* **Task**
Every line of the material below needs to be written out exactly, please.
>>>>
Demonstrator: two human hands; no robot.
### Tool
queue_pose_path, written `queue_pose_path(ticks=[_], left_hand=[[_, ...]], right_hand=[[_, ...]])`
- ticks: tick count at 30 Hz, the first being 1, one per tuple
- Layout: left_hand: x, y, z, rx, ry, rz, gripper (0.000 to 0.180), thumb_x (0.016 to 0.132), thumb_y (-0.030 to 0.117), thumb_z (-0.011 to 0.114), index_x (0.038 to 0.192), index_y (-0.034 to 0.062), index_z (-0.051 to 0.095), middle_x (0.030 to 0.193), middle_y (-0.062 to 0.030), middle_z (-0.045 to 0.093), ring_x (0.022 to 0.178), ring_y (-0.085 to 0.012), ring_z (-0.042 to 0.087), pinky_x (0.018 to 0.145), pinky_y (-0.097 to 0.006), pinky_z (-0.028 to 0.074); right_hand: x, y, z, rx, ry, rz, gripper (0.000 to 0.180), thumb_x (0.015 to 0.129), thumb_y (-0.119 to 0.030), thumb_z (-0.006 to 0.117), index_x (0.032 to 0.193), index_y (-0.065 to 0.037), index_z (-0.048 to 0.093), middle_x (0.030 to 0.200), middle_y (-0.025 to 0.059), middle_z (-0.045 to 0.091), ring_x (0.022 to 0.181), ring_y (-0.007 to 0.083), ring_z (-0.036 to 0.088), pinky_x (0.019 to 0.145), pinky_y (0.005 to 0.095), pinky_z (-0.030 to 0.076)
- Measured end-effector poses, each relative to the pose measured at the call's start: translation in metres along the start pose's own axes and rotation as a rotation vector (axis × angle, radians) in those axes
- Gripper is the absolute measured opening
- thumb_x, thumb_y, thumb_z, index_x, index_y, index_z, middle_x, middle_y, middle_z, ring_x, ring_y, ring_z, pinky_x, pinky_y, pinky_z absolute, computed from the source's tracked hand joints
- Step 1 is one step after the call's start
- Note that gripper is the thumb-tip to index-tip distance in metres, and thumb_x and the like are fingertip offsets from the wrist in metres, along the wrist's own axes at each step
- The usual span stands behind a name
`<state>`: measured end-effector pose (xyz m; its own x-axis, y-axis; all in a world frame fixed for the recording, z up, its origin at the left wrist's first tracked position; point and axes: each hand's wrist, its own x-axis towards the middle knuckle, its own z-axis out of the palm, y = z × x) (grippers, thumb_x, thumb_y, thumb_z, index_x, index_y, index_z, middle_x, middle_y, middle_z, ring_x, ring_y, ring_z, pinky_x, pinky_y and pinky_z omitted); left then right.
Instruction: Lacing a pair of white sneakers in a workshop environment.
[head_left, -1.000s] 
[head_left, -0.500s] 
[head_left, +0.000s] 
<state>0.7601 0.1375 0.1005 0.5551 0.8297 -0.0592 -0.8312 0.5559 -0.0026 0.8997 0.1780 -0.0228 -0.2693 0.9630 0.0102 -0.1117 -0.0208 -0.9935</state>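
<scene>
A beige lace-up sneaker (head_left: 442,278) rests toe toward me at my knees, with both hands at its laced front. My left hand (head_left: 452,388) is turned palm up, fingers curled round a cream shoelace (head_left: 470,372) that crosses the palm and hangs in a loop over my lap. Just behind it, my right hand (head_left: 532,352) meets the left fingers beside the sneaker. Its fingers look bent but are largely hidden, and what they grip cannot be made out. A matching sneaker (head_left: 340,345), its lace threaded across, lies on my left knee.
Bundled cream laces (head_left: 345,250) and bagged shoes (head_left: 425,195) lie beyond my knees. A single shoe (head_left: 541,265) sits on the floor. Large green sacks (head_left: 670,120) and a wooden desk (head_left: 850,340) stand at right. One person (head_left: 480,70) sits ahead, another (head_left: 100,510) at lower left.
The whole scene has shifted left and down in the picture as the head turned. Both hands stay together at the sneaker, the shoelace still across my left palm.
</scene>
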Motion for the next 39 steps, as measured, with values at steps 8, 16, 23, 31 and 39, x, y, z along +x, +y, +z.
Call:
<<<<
* **Solution to the problem**
Demonstrator: two human hands; no robot.
### Tool
queue_pose_path, written `queue_pose_path(ticks=[_], left_hand=[[_, ...]], right_hand=[[_, ...]])`
- ticks: tick count at 30 Hz, the first being 1, one per tuple
- Layout: left_hand: x, y, z, rx, ry, rz, gripper (0.000 to 0.180), thumb_x (0.016 to 0.132), thumb_y (-0.030 to 0.117), thumb_z (-0.011 to 0.114), index_x (0.038 to 0.192), index_y (-0.034 to 0.062), index_z (-0.051 to 0.095), middle_x (0.030 to 0.193), middle_y (-0.062 to 0.030), middle_z (-0.045 to 0.093), ring_x (0.022 to 0.178), ring_y (-0.085 to 0.012), ring_z (-0.042 to 0.087), pinky_x (0.018 to 0.145), pinky_y (-0.097 to 0.006), pinky_z (-0.028 to 0.074); right_hand: x, y, z, rx, ry, rz, gripper (0.000 to 0.180), thumb_x (0.015 to 0.129), thumb_y (-0.119 to 0.030), thumb_z (-0.006 to 0.117), index_x (0.032 to 0.193), index_y (-0.065 to 0.037), index_z (-0.048 to 0.093), middle_x (0.030 to 0.200), middle_y (-0.025 to 0.059), middle_z (-0.045 to 0.091), ring_x (0.022 to 0.181), ring_y (-0.007 to 0.083), ring_z (-0.036 to 0.088), pinky_x (0.019 to 0.145), pinky_y (0.005 to 0.095), pinky_z (-0.030 to 0.076)
- Measured end-effector poses, each relative to the pose measured at the call's start: translation in metres along the start pose's own axes and rotation as a rotation vector (axis × angle, radians) in those axes
- Gripper is the absolute measured opening
- thumb_x, thumb_y, thumb_z, index_x, index_y, index_z, middle_x, middle_y, middle_z, ring_x, ring_y, ring_z, pinky_x, pinky_y, pinky_z absolute, computed from the source's tracked hand joints
- Step 1 is one step after the call's start
- Note that gripper is the thumb-tip to index-tip distance in metres, and thumb_x and the like are fingertip offsets from the wrist in metres, along the wrist's own axes at each step
- The usual span stands behind a name
`<state>`: measured end-effector pose (xyz m; its own x-axis, y-axis; all in a world frame fixed for the recording, z up, its origin at the left wrist's first tracked position; point and axes: each hand's wrist, its own x-axis towards the middle knuckle, its own z-axis out of the palm, y = z × x) (grippers, thumb_x, thumb_y, thumb_z, index_x, index_y, index_z, middle_x, middle_y, middle_z, ring_x, ring_y, ring_z, pinky_x, pinky_y and pinky_z omitted); left then right.
Instruction: Lacing a pair of white sneakers in a workshop environment.
[head_left, -1.000s] 
[head_left, -0.500s] 
[head_left, +0.000s] 
<state>0.7601 0.1375 0.1005 0.5551 0.8297 -0.0592 -0.8312 0.5559 -0.0026 0.8997 0.1780 -0.0228 -0.2693 0.9630 0.0102 -0.1117 -0.0208 -0.9935</state>
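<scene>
A beige lace-up sneaker (head_left: 442,278) rests toe toward me at my knees, with both hands at its laced front. My left hand (head_left: 452,388) is turned palm up, fingers curled round a cream shoelace (head_left: 470,372) that crosses the palm and hangs in a loop over my lap. Just behind it, my right hand (head_left: 532,352) meets the left fingers beside the sneaker. Its fingers look bent but are largely hidden, and what they grip cannot be made out. A matching sneaker (head_left: 340,345), its lace threaded across, lies on my left knee.
Bundled cream laces (head_left: 345,250) and bagged shoes (head_left: 425,195) lie beyond my knees. A single shoe (head_left: 541,265) sits on the floor. Large green sacks (head_left: 670,120) and a wooden desk (head_left: 850,340) stand at right. One person (head_left: 480,70) sits ahead, another (head_left: 100,510) at lower left.
The whole scene has shifted left and down in the picture as the head turned. Both hands stay together at the sneaker, the shoelace still across my left palm.
</scene>
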Motion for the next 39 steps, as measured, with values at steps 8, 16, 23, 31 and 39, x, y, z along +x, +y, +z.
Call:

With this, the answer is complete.